If we want to create a realistic simulation, we only need to simulate things with sufficient fidelity to convince observers.

That basically means:

- Only things that have been observed needs to gain some form of persistence

- Each simulated entity should have error margins that account for their continued existence, or their allowable location and other factors. Once an error margin for an aspect of a simulated entity exceeds the factors of the pseudo-random instantiation of that entity or class of entities, you do not need to explicitly retain or simulate the state of that entity. E.g. you don't need to retain the state of an "NPC human" longer than ~120 years at most; most you can discard much sooner; most details you never need to generate in the first place because it is not known to the entity that observes it.

- Over time, perturb the simulation back towards the outcome of a static generator function that takes time as a parameter, to wipe out state and simulation. That is, "undo" all changes the "players" in the simulation do in as plausible way as possible.
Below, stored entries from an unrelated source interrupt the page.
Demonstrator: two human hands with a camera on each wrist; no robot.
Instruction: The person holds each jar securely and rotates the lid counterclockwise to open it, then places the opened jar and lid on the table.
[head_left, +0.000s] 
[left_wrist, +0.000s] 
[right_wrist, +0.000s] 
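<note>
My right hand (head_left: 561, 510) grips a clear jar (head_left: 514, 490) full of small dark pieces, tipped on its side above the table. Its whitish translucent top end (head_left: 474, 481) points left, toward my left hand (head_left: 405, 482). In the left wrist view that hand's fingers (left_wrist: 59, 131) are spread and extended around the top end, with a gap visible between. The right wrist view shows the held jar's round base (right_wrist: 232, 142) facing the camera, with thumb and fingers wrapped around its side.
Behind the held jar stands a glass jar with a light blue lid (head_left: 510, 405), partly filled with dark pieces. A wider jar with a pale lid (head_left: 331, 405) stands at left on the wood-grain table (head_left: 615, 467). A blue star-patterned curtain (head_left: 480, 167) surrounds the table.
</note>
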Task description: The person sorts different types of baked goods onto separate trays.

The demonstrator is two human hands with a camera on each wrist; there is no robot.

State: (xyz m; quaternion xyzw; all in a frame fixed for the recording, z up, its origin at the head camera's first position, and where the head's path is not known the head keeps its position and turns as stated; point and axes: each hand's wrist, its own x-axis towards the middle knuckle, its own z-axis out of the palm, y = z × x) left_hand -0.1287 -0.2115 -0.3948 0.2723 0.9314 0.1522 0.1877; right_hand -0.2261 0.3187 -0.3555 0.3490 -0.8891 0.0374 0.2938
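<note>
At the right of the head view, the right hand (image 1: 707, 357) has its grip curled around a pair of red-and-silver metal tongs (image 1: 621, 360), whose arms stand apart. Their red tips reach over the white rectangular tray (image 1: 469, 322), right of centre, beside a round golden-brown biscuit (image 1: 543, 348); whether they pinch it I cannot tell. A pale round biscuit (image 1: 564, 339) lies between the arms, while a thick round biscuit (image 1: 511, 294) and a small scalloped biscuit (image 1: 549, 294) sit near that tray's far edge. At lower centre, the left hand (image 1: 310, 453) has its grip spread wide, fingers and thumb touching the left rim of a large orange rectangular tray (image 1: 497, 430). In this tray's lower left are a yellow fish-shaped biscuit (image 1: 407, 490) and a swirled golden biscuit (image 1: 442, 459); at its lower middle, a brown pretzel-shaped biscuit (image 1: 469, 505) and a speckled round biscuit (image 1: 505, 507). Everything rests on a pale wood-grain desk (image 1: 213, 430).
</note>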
Do that, and you only need to simulate the "players" you want to simulate and those entities closest in time and space to them most of the time. There'll be a "halo" of other entities that slowly reverts to the baseline simulation.

I keep wanting to use this approach as a simulation basis for a game, in fact.

E.g. consider Elite: When you leave a starsystem, all the ships in it despawns. If you go straight back, it breaks immersion. The approach above applied to it would instead record a cone from the last known position of each ship that grows over time by likely speeds and directions. As more and more of the larger end of the cone expands outside the starsystem, you increase the chance that they despawn. If you return rapidly, you find ships have moved a believable distance.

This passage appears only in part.